Government offers 17 coal blocks to PSUs

The government has offered 17 coal blocks with estimated reserves of 8,500 million tonnes to public sector undertakings (PSUs), initiating the process of allocation of coal blocks under the amended provisions of MMDR Act.

In the first round, the government proposes to allocate coal blocks to government-owned companies/undertakings (both central and state) for specific end use, viz, power and coal mining.

Accordingly, the government has decided to allocate 14 coal blocks for power sector and 3 coal blocks for mining to different central and state undertakings.

The 14 coal blocks being offered to power producers include the Mand Raigarh coal fields in the Jilga Barpali block having estimated reserves of 545.70 million tonnes of coal; the Brahmani coal mine in the Kalyanpur-Badalpara block (102.30 million tonnes); the Singrauli coal fields in the Gand Bahera-Ujheni block (532.00 million tones), the Talcher coal field in the Kudanali-Laburi block (396.10 million tonnes); the Talcher coal field in Sarapal-Nuapara block (701.10 million tonnes); Talcher coal field in Tentuloi block (1234.30 million tonnes); Rajmahal coal field in Pachwara South block (279.00 million tonnes); Kamptee coal field in Mahajanvadi block (340.00 million tonnes); Talcher coal field in Chandrabila block (550.00 million tonnes); Mand Raigarh coal field in Baisi block (150.00 million tonnes); Birbhum coal field in Deocha Pachami and Dewanganj Harinsingha blocks (2,064.20 million tonnes); Mand Raigarh coal field in Banai block (628.70 million tonnes); Mand Raigarh coal field in Bhalumuda block (550.00 million tonnes) and the Hasdeo Arand coal field in Kente Extn block (200.00 million tonnes).

The three coal blocks being offered for mining include the Talcher coal field in the Brahmani block with estimated reserves of 58.90 million tonnes; Auranga coal fields in the Gowa block (51.40 million tonnes) and the Korba coal fields in the Kerwa block with estimated reserves of 112.90 million tonnes.

''The applications received will be evaluated on the prescribed criteria in consultation with the respective state government and central ministries,'' read the ministry's notice inviting the applications.

The ministry had last week published the selection criteria based on a 30-point system assigning the highest nine points for ''preparedness of the plant''. This includes evaluating whether in-principle approval has been obtained for the project, land acquisition, water allocation and approval of terms of reference of the project by the environment ministry.

The next evaluation criteria is ''demand and supply gap of the state'' during the 12th and the 13th Plan periods.

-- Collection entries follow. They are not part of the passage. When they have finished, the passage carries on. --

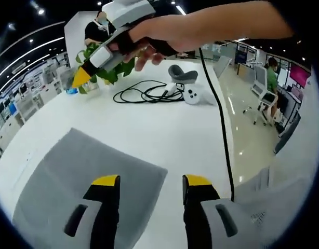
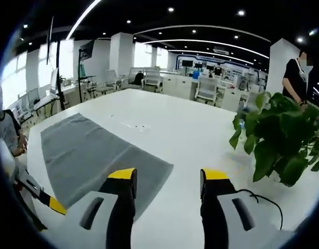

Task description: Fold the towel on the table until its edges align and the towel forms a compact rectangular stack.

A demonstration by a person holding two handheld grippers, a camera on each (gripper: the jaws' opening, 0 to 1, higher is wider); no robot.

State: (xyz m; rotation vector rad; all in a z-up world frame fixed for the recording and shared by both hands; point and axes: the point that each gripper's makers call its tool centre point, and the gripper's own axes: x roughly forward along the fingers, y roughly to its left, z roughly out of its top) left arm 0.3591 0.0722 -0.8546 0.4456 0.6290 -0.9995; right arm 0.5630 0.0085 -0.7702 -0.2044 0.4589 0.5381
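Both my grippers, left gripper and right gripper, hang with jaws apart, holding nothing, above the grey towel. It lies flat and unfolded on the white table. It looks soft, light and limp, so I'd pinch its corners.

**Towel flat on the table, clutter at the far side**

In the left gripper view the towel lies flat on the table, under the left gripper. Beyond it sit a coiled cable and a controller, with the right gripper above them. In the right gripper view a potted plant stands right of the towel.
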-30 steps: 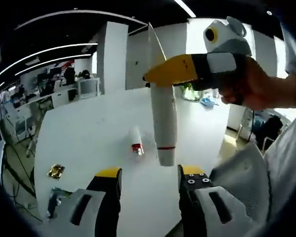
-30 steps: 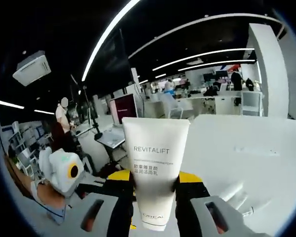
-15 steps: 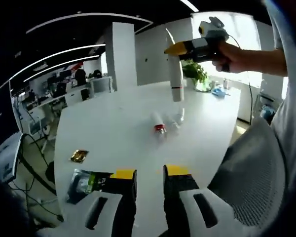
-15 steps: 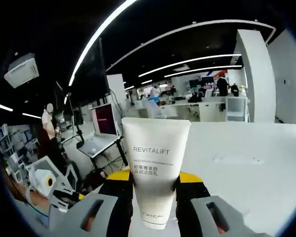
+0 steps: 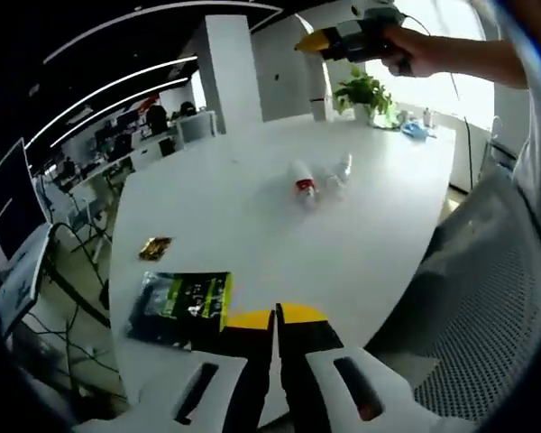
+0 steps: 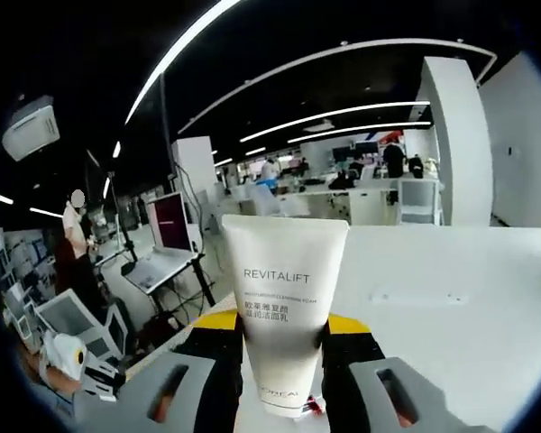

This implies that companies setting up projects in states with higher coal shortage are more likely to be allocated reserves. Nine points have been assigned for this criteria.

Further, six points have been assigned for the criteria ''company's financials''.

This includes four points for net worth and two points for turnover of the company.

Three points have been assigned for the progress of development of blocks allotted in the past to the applicant company. The last three points have been kept for location of the plant – pithead plant or those located within a distance of 100 km from the block will be given priority.

The central government will identify coal-bearing areas and earmark these for specified end-use or mining.

This will be followed by fixing a reserve price for each block. Applications will be invited from central and state-owned companies.

The government did not provide details of the reserve prices for the 17 blocks set to go under the hammer in its notification. Private consultant CRISIL, appointed earlier for determining the methodology for fixing the reserve price and floor price, had recommended linking valuation of coal reserves to international prices in its report on coal block auctioning.

In case of mining companies, mined coal will be further distributed to end-use projects through long-term agreements on the lines of coal linkages.

In case of companies seeking blocks for end-use projects, the mined coal will have to be mandatorily used for captive purposes. Overall, the government had planned to allocate 58 blocks through competitive bidding. Applications would soon be invited for the rest 41 blocks by the ministry.

The government had earlier allotted coal blocks to companies through a screening committee, which according to the Comptroller and Auditor General of India led to a loss of nearly 1.86 lakh crore to the exchequer.